ADEN (Reuters) – The Saudi-led coalition engaged in Yemen said on Friday it had started transporting released prisoners to Yemen in coordination with the International Committee of the Red Cross (ICRC) under a humanitarian initiative to support a U.N.-brokered truce.
The coalition said last month it would release 163 prisoners from Yemen’s Iran-aligned Houthi group who fought against Saudi Arabia, but a Houthi official later said the list included individuals who did not belong to the movement.
The ICRC spokesperson in Yemen, Bashir Omar, told Reuters that 108 freed detainees would be flown from Saudi Arabia to the southern port city of Aden, where Yemen’s Saudi-backed government is based, and nine to the Houthi-held capital Sanaa.

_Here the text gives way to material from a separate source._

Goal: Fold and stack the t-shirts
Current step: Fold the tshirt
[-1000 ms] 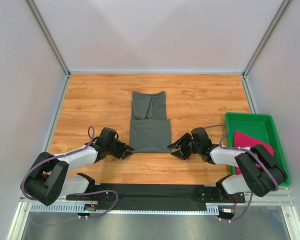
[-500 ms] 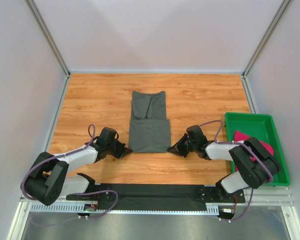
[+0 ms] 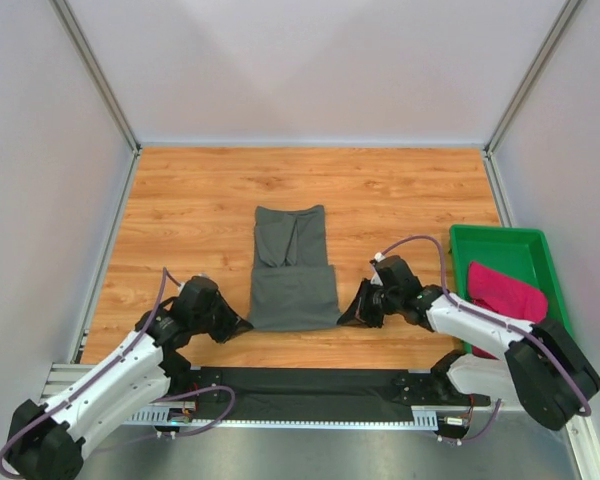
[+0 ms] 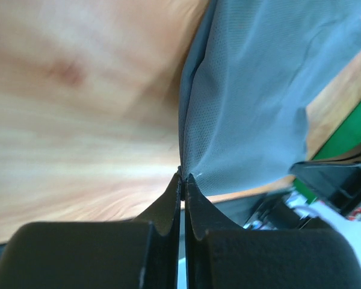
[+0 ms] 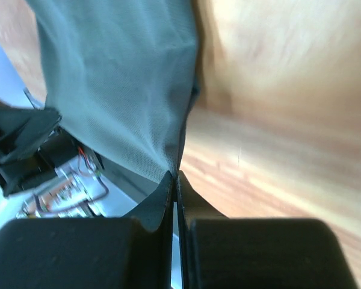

The coalition said two flights had left for Yemen and a third was also due. It said it was handing over “foreign fighters” to their embassies, Saudi state news agency SPA reported, without specifying nationalities or numbers.
A Yemeni government official told Reuters that the Houthis only agreed to take nine prisoners so the rest were flown to Aden. Earlier this month, the head of the Houthis’ prisoner affairs committee said the list of detainees included people “unknown to us and who are not among our prisoners”.
The coalition intervened in Yemen in March 2015 against the Houthis after the movement ousted the internationally recognised government from Sanaa in late 2014.
The warring parties agreed on a two-month truce that began on April 2 in the first major breakthrough in years under U.N.-led efforts to end the war that has killed tens of thousands and caused a dire humanitarian crisis.
They had also been discussing a potential prisoner swap under the auspices of the United Nations involving 1,400 Houthi prisoners and 823 coalition prisoners, including 16 Saudis.
The last major prisoner exchange, involving around 1,000 detainees, took place in 2020.